- **DESCRIPTION OF THE TASK**
Without the pictures, retype each line below exactly as it stands.

- **GIVEN DATA**
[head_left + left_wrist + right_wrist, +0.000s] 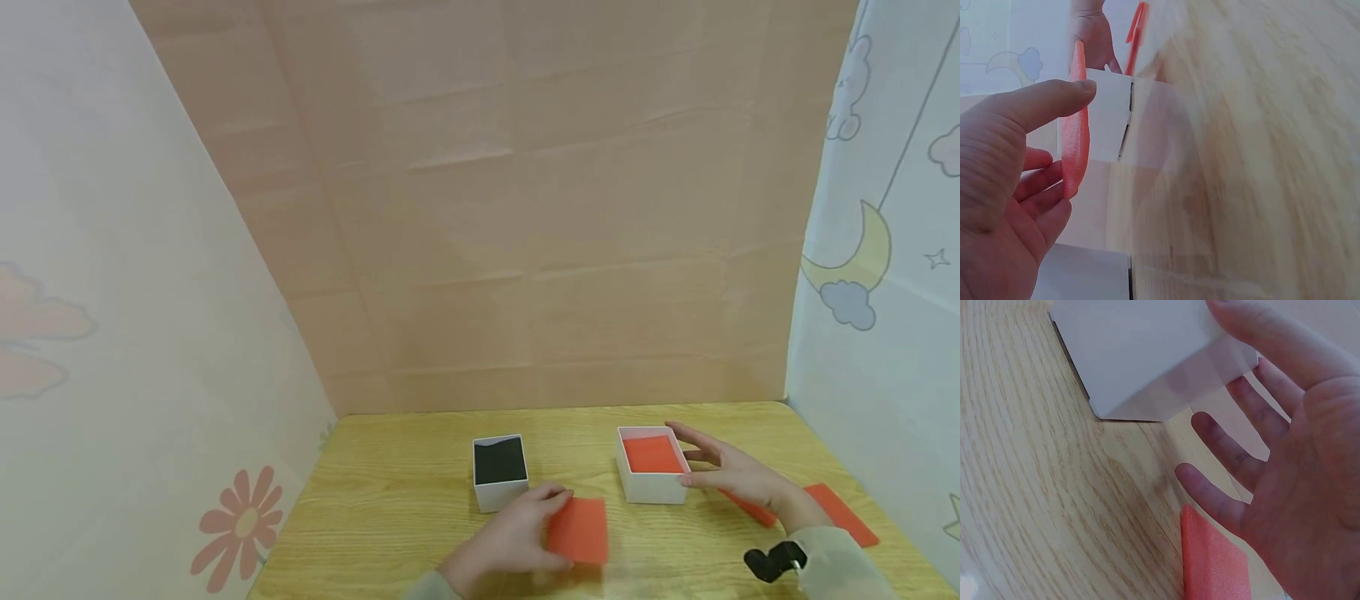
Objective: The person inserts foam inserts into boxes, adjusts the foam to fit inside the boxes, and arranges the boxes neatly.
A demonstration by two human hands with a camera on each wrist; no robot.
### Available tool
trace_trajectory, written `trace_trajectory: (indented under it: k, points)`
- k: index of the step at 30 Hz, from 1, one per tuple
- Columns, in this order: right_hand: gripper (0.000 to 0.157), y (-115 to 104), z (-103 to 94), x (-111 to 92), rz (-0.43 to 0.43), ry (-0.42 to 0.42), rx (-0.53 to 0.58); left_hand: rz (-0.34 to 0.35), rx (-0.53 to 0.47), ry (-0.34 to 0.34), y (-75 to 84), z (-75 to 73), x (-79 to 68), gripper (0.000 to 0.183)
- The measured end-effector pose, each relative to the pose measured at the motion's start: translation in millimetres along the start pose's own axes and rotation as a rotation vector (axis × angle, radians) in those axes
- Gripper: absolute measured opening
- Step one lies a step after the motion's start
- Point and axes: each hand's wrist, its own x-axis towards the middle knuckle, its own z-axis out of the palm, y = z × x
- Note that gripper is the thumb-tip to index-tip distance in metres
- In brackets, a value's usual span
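Note:
My left hand [517, 533] pinches a soft red foam square [585, 533] by its edges, thumb on one side and fingers on the other. In the left wrist view the foam square [1075, 147] appears edge-on and slightly bowed. At the right, a white open-topped box [654, 488] has a red piece [651, 454] inside. Spread along that box's right side is my right hand [742, 479], its thumb at the near corner and fingers extended toward the far corner. The right wrist view shows the fairly straight fingers [1225, 447] beside the box's wall [1141, 350].
Left of centre stands a second white box [501, 498] with a black piece [498, 463] in it. Two more red foam pieces lie right of the boxes, one [843, 515] near the table's right side and one [752, 508] partly under the right wrist. Fabric walls enclose the wooden table [390, 475].

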Motion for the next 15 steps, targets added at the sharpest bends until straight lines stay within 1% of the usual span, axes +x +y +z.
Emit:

- **SOLUTION TO THE EXERCISE**
[head_left + left_wrist + right_wrist, +0.000s] 
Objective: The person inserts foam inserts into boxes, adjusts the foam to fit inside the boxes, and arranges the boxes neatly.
A demonstration by two human hands with a camera on each wrist; no robot.
### Available tool
trace_trajectory, written `trace_trajectory: (indented under it: k, points)`
- k: index of the step at 30 Hz, from 1, one per tuple
- Columns, in this order: right_hand: gripper (0.000 to 0.157), y (-115 to 104), z (-103 to 94), x (-111 to 92), rz (-0.43 to 0.43), ry (-0.42 to 0.42), rx (-0.53 to 0.58); left_hand: rz (-0.34 to 0.35), rx (-0.53 to 0.47), ry (-0.34 to 0.34), y (-75 to 84), z (-75 to 73), x (-79 to 68), gripper (0.000 to 0.183)
- The measured end-effector pose, each relative to the pose measured at the motion's start: translation in millimetres along the start pose's own axes and rotation as a rotation vector (axis × angle, radians) in those axes
- Gripper: absolute measured opening
- Step one lies a step after the motion's start
- Point and axes: each hand's wrist, its own x-axis towards the middle knuckle, its own z-axis out of the palm, y = z × x
- Note that gripper is the thumb-tip to index-tip distance in metres
- In brackets, a value's usual span
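Note:
My left hand [517, 533] pinches a soft red foam square [585, 533] by its edges, thumb on one side and fingers on the other. In the left wrist view the foam square [1075, 147] appears edge-on and slightly bowed. At the right, a white open-topped box [654, 488] has a red piece [651, 454] inside. Spread along that box's right side is my right hand [742, 479], its thumb at the near corner and fingers extended toward the far corner. The right wrist view shows the fairly straight fingers [1225, 447] beside the box's wall [1141, 350].
Left of centre stands a second white box [501, 498] with a black piece [498, 463] in it. Two more red foam pieces lie right of the boxes, one [843, 515] near the table's right side and one [752, 508] partly under the right wrist. Fabric walls enclose the wooden table [390, 475].
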
Motion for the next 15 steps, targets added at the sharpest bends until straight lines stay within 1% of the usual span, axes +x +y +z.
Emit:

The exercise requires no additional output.